→ **WHAT TO DO**
Within the data below, copy each line where the string "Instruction" is found.

→ **Items listed in a dataset**
----------
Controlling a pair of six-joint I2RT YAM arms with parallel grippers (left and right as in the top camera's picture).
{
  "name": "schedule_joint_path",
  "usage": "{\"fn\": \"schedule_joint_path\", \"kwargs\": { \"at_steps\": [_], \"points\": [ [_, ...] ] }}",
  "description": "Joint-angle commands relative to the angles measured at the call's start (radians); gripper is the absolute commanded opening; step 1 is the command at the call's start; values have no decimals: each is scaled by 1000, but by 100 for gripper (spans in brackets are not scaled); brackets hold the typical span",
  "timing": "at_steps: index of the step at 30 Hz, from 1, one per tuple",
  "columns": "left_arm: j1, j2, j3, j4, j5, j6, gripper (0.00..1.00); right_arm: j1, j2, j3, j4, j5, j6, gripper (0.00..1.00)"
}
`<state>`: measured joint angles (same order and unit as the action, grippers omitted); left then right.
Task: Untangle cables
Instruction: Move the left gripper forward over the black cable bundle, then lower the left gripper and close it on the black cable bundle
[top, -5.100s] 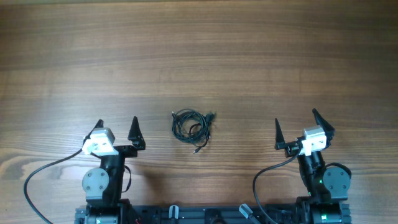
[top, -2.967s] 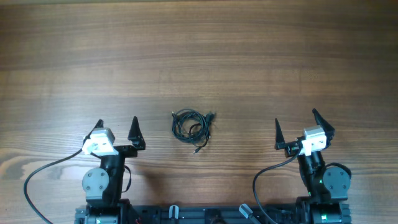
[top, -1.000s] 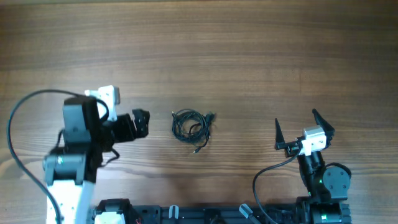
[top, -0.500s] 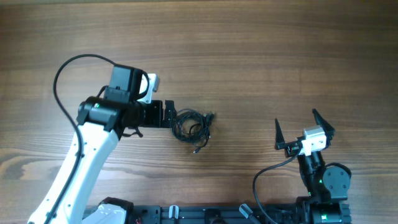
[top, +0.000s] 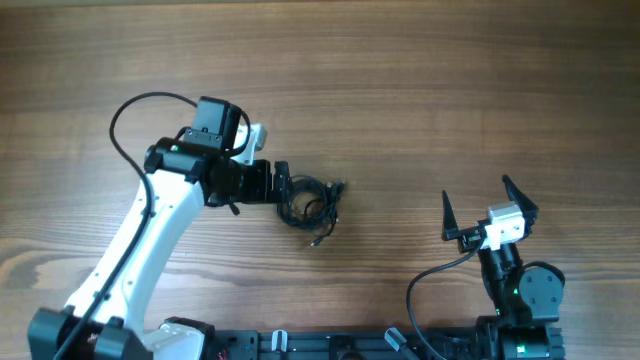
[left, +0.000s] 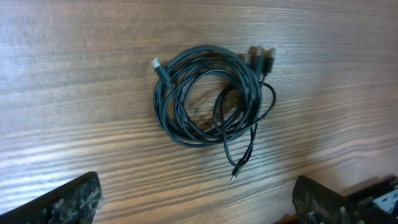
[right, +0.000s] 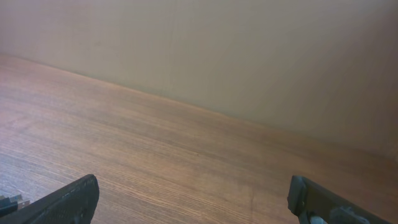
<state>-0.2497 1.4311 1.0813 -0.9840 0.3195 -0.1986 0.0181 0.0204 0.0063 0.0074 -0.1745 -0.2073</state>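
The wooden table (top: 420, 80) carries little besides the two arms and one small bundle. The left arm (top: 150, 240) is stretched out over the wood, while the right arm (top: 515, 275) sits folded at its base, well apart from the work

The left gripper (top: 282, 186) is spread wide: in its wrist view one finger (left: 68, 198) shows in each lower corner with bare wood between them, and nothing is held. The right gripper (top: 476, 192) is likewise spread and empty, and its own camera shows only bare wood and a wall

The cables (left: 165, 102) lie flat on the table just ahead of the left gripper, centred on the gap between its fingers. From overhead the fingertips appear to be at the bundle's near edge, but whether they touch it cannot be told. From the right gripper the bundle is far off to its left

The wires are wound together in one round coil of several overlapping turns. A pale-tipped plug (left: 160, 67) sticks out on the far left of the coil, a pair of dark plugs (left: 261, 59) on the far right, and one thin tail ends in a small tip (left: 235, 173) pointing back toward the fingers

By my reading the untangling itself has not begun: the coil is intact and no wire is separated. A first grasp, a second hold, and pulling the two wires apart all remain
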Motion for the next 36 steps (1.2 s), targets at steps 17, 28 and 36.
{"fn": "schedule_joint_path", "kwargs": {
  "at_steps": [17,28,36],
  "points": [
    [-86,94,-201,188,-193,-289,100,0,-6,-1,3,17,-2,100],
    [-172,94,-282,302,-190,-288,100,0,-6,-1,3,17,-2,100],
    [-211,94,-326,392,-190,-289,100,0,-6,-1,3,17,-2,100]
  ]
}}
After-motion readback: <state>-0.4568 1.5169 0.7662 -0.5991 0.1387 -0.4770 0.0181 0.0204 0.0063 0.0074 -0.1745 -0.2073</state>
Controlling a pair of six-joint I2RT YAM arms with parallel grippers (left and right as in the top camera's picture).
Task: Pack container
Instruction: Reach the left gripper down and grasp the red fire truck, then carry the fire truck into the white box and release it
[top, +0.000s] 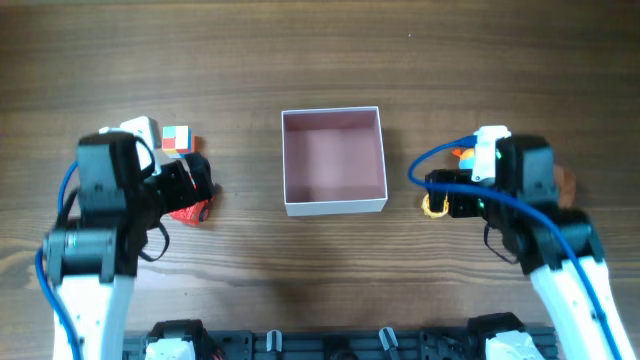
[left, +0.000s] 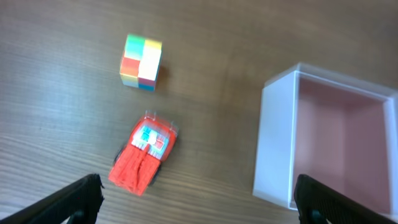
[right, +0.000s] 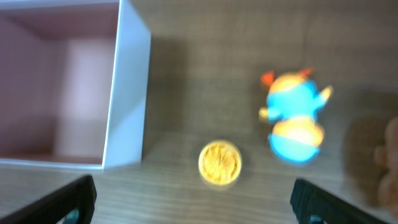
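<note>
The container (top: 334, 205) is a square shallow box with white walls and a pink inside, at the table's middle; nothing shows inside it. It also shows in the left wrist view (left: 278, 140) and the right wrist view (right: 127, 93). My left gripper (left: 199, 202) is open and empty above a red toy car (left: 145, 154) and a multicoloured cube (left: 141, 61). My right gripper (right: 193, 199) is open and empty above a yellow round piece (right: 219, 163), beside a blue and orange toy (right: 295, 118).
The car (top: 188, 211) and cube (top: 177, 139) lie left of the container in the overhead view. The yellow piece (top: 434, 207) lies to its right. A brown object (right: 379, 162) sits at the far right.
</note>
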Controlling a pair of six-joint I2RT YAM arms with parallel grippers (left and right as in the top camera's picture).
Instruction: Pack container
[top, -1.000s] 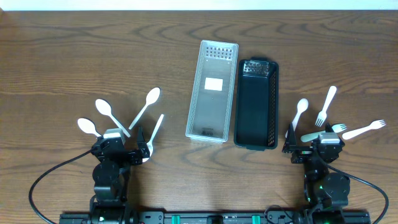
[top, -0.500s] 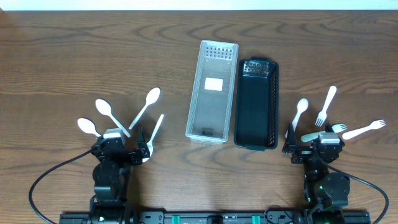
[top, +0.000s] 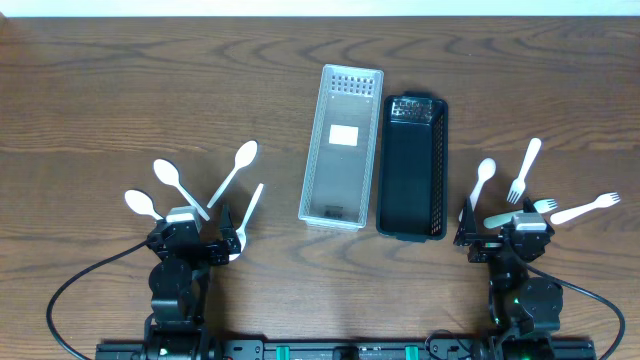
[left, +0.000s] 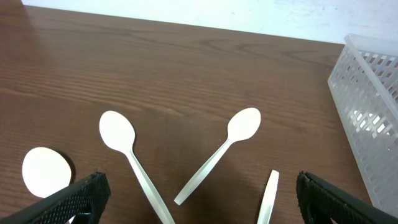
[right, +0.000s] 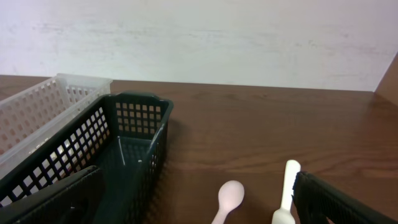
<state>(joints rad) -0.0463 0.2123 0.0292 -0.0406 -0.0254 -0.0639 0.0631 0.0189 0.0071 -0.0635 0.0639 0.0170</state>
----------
→ **SOLVED PROBLEM**
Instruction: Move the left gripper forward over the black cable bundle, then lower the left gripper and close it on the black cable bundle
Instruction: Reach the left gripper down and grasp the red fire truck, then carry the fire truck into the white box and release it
Instruction: Pack container

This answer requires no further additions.